Reflections of a Disco Infiltrator, Part 4: Roxanne's

In my last column, I covered some of the evolution of the Broward indie parties that developed near the time of my run as a disco infiltrator/performance artist in the club scene, as well as trying to recall various dancing maneuvers. Here, I catch them at the peak.

The pinnacle of indie Thursday-night parties (and my routine), to my

recollection, was called Phoenix, and it was held at a club called

Roxanne's mostly in 2006. By the time Roxanne's opened, I was already in dancing shape. I had a

basic costume (the short shorts that D-Wade mocks Charles Barkley for

wearing in the T-mobile fave five commercials)

and a tank top. This contrasted well with the bulk of the more

fashionable crowd, though I do recall being told by a few key people

that I should wear tight jeans and that wearing girl's jeans was the

rage. Eventually, I found some of those jeans, and I would walk around

the club pointing at my jeans loudly declaring "girl's jeans"! I got a

great deal of fashion mileage out of that.

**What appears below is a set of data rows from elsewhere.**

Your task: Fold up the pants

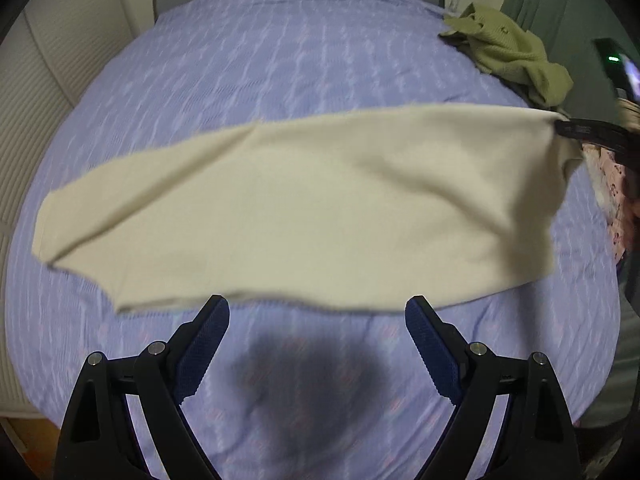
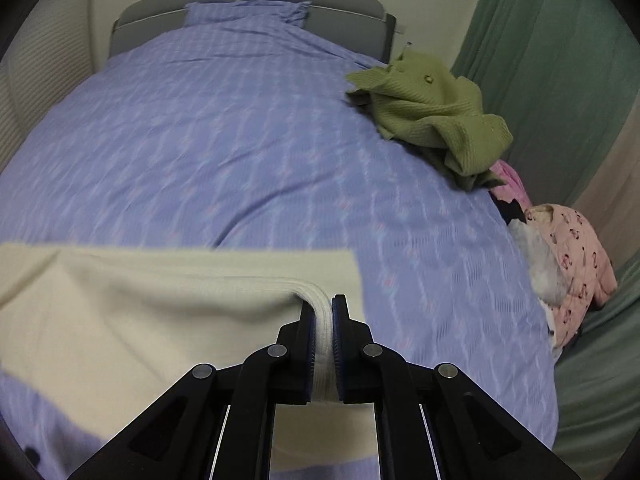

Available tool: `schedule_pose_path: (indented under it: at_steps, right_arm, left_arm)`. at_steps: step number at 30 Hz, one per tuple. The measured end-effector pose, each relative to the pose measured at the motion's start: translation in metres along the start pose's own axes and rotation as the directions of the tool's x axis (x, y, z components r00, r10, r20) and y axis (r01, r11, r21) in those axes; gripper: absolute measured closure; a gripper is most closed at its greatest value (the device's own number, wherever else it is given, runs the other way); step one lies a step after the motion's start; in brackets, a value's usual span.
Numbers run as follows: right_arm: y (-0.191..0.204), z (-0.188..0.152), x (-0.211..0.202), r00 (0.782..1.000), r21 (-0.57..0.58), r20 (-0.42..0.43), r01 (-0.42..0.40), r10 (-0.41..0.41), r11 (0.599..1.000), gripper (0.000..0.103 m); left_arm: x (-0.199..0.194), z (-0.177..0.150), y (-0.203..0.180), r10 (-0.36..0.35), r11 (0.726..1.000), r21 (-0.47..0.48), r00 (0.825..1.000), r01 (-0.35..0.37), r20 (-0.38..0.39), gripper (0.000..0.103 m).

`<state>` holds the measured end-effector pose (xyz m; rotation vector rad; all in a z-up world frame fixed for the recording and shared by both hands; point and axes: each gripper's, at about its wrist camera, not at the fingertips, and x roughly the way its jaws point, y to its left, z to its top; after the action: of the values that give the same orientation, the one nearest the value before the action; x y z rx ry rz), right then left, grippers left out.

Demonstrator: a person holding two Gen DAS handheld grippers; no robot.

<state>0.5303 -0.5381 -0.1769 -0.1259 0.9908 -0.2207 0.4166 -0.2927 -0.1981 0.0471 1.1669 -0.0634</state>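
Observation:
Cream pants (image 1: 304, 208) stretch left to right across the blue bed cover, folded lengthwise. My left gripper (image 1: 317, 312) is open and empty, its blue-padded fingers just short of the pants' near edge. My right gripper (image 2: 323, 312) is shut on the ribbed waistband end of the pants (image 2: 160, 312) and lifts it off the cover; it shows at the right edge of the left wrist view (image 1: 576, 130). The leg ends lie at the far left.
The bed (image 2: 224, 128) has a grey headboard (image 2: 320, 0) at the back. A green knit garment (image 2: 436, 116) and a pink patterned garment (image 2: 572, 256) lie along the bed's right edge. A green curtain (image 2: 560, 60) hangs on the right.

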Motion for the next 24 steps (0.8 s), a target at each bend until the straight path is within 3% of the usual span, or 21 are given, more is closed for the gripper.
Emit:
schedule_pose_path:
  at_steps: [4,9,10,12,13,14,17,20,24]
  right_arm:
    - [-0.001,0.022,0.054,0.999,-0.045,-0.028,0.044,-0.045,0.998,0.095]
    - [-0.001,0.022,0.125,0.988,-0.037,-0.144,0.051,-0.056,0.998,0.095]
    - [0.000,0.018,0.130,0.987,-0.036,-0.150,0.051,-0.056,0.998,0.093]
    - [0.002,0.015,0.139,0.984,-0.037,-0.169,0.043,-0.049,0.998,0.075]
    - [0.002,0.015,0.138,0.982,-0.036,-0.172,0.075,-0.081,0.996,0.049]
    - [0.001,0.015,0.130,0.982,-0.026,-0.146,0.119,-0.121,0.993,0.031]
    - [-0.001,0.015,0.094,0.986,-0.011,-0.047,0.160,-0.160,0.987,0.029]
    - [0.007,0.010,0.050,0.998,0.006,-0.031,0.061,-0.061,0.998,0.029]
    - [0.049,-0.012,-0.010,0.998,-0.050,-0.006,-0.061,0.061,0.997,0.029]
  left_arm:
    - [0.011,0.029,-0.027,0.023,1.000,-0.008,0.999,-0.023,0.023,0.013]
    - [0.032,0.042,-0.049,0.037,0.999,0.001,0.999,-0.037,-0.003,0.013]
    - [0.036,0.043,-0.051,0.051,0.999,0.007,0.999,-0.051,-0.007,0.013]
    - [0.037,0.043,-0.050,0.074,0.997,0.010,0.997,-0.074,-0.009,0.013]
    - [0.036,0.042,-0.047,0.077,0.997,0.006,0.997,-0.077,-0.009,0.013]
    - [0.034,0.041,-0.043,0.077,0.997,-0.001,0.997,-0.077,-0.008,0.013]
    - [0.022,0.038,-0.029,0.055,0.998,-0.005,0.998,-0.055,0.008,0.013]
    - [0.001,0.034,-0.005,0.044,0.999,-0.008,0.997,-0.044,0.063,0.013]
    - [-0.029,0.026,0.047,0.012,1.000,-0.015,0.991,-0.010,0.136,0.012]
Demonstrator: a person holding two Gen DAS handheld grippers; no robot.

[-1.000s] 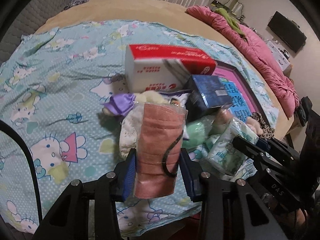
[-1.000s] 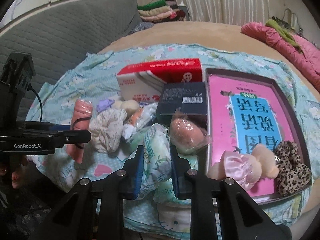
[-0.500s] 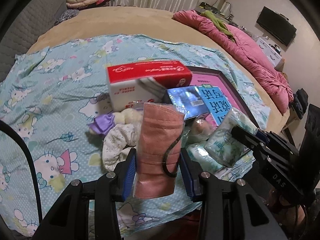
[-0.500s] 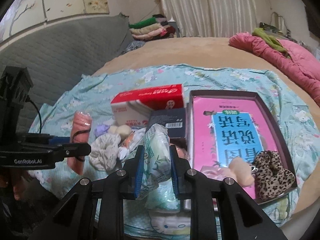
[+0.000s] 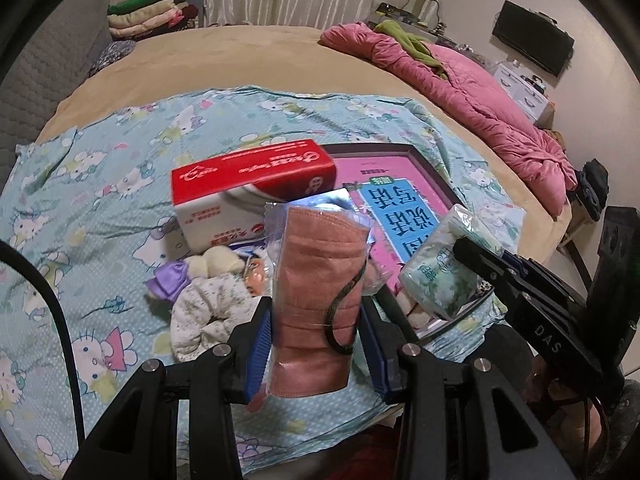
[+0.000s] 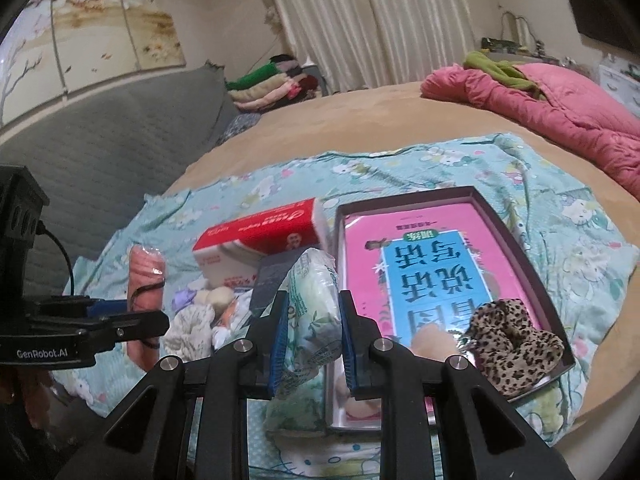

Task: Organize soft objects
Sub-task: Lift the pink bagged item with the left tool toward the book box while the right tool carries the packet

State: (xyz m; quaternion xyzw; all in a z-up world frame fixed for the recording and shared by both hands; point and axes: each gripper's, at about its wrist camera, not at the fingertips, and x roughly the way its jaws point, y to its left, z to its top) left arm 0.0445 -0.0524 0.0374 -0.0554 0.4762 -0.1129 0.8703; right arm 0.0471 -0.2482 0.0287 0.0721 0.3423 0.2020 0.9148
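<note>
Bed [image 5: 240, 60] w/ cartoon-print sheet [image 5: 100, 200]. On it: pink box lid [image 6: 516, 236], red tissue box [image 5: 248, 196], leopard scrunchie [image 6: 512, 344] inside lid. Left tongs [image 5: 316, 340] clamped on wrapped pink mask [image 5: 320, 288], above sheet. Right tongs [image 6: 312, 344] clamped on green tissue pack [image 6: 316, 312], raised beside lid.

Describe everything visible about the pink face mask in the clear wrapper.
The pink pleated face mask in a clear plastic wrapper looks like soft fabric with horizontal folds and a dark ear loop hanging along its right side. It stands roughly upright, clamped at its lower half between the blue pads of the left gripper, lifted above the cartoon-print blue sheet. Nothing else visibly touches it.
</note>
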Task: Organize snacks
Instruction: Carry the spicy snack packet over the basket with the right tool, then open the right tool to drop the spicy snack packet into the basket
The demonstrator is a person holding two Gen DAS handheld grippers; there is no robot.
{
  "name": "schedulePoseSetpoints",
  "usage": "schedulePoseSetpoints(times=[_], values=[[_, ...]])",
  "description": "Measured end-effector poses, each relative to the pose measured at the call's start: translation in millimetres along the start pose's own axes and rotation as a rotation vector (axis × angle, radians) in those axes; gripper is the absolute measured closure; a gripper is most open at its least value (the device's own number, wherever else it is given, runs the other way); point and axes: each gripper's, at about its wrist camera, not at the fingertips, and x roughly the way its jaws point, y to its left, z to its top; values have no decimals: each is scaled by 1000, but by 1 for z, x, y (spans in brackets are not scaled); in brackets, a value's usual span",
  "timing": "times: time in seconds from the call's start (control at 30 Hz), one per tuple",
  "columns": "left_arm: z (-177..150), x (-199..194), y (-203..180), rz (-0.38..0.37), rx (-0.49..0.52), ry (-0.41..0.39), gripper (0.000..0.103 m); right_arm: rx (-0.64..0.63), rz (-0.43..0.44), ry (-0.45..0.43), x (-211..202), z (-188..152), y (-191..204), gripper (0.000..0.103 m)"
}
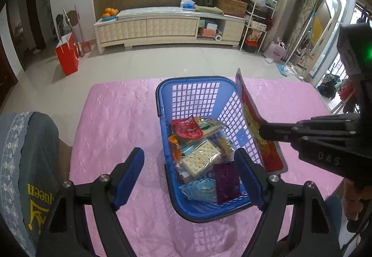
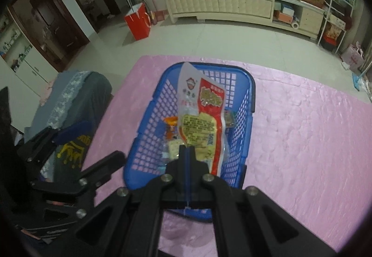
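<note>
A pink tablecloth [image 1: 121, 117] carries a blue plastic basket [image 1: 197, 85] holding cracker and snack packets. The right gripper [image 2: 186, 148], jaws clamped, holds a red-and-white snack packet [image 2: 202, 112] above the basket. The left gripper [image 1: 189, 175] hangs wide apart, empty, over the basket's near end.

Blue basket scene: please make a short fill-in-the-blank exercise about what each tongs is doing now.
1. The right tongs are shut on a red and white snack ____.
2. The left tongs are ____ and hold nothing.
3. The cracker pack lies inside the ____ basket.
4. The basket stands on a ____ tablecloth.

Missing words: packet; open; blue; pink
</note>
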Motion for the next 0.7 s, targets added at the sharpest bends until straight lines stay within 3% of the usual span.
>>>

I asked a former DJ, John Lovell,

what he remembered of my dance attack, and he wrote that "seeing you do

your thing on the dance floor was hilarious at first, for obvious

reasons. You're moving around like a crazy person. Not really making too

much sense. But once I saw you do this on a regular basis, it really

started affecting me, and it dawned on me that it wasn't just funny and

weird... it was brilliant. And I loved it."

A few more moves that played well inside of club social dynamics:

1. Marching is a great way to be next to people who are

cutting loose. It also allows you to slowly move through the dance

floor. Marching in place works too.

2. If marching isn't your speed and you need to get to the bar or

bathroom (or outside of the club so you can get a drink from the car

bar), then the best move was an odd aspect to lively dance floors. The

way to move anywhere on the floor is to get low to the ground and run

like you're a small person. This will sound as if you're going to crash

into everyone, but once you learn the move -- I did this by trial and

error -- you can duck and pop back up

anywhere on the floor. This probably is one for the reenactment.

3. The queen's wave was usually mixed with marching.

It was a great reflection of all things pretentious that can be

encountered in these types of social settings. Or if you just feel like

doing the queen's wave while you're marching around. Queen's wave (AKA

the politician's wave) was usually mixed with marching.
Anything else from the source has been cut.